Иван Иванович медленно повернул к старику голову. Ещё не очнувшись как-то от рассказа про необыкновенную песню, он поразился даже не этим необычным словам — «жадно рожать», — а тому обстоятельству, что для женщин это будет работа, много работы!
— Что так смотришь?
— Это ты… правильно, пожалуй.
— При чём тут правота-неправота? От бога так али, по-теперешнему, от природы… Седых ковылей на матушке-земле всё прибавляется, но и народ тоже убытку не терпит. И всё так в природе под солнцем. Вот в пример возьми хотя бы, ну, сказать, лес, поле… Рана на человеке как ни болит, а затягивается, рубцуется. И на лесном пожарище тоже. Через первую же зиму всякие ёлки-метёлки проклёвываются. И тянутся к солнышку, тянутся, крепнут помаленьку… Али проплешину от костра на лугу возьми. Обуглит огонь землю вглыбь на полсажени, бывает, сгорит всё там, всякие семена и травяные корни. И год чернеет эта проплешина, и два… А потом начинает затягивать с краёв травкой… И глядишь — затянулась, кучерявится зелень-то как ни в чём не бывало. Так оно и в народе. И бабам тут дело-ов!
Из кухни вышла повариха Тоня с тряпкой в руках, вытерла этой тряпкой лицо и направилась прямо к хозяйственному сараю. Подойдя, она остановилась шагах в пяти, крупная, налитая ранней женской спелостью, с красным лицом не то от жара плиты, не то от смущения.

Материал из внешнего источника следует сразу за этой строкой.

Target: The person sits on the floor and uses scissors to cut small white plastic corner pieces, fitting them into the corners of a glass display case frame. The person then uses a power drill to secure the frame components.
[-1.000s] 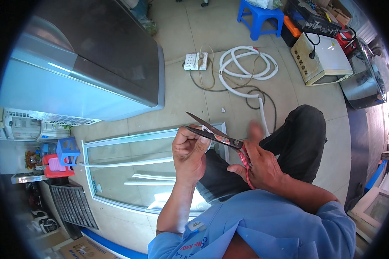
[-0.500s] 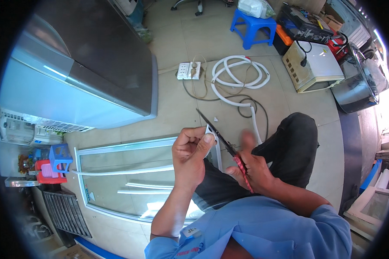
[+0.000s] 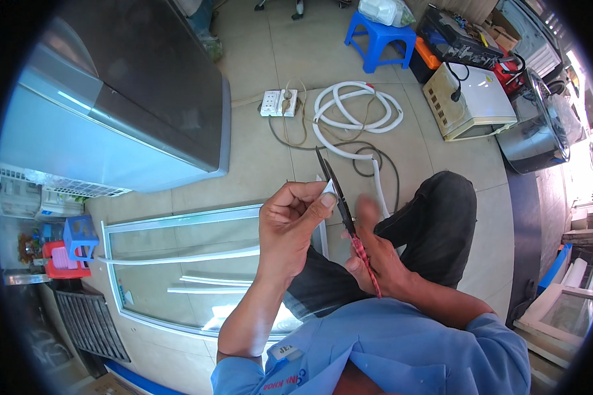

— Я сготовила. Пойдёмте ужинать, — проговорила она и сразу же отвернулась.
— Спасибо, Тоня. Сейчас.
Она стояла боком, прижимая тряпку к тяжёлым буграм грудей, точно стеснялась их и хотела прикрыть. Хохлов видел эту располневшую девушку не раз, но всё как-то издали. Чёрные глаза её, как он считал, ничего никогда не выражали, кроме тупого и привычного равнодушия ко всему миру. А сейчас он разглядел вдруг совсем иное. Во-первых, глаза у неё были вовсе не чёрные, а густо-синие, как набрякшее первой грозовой силой весеннее небо. Опушённые хотя не густыми, но длинными ресницами, они таили в себе, оказывается, что-то робкое и восторженно-любопытное одновременно. И ещё что-то ожидающее, чего нет сейчас, но что скоро будет обязательно… Во-вторых, в её полноте не было ничего безобразного или неприятного. Просто крупная от рождения, широкая, как говорят, в кости. Хохлов видел её всегда в какой-нибудь старенькой телогрейке или широком застиранном платье. А сейчас на ней был свежий синий, под цвет глаз, рабочий халат, схваченный в талии пояском. И сквозь халат обрисовывались ноги — длинные, крепкие и стройные… И, в-третьих, она была просто красива. Полные, румяные щёки, губы яркие, над верхней губой золотистый пушок. И голову с гладко зачёсанными и собранными на затылке в большой узел волосами она держала как-то по-особенному — не гордо, но и не униженно. И немножко досадно даже стало Хохлову: зачем она прижимает неловко тряпку к груди, чего стесняется? Всё в её фигуре к месту…
— Сейчас я, — сказал он ещё раз.
Повариха повернулась и пошла.
Иван Иванович и старик провожали её глазами до стряпки. Она это, видимо, чувствовала, шла, чуть опустив голову, всё торопливее и торопливее, а последние метры почти пробежала.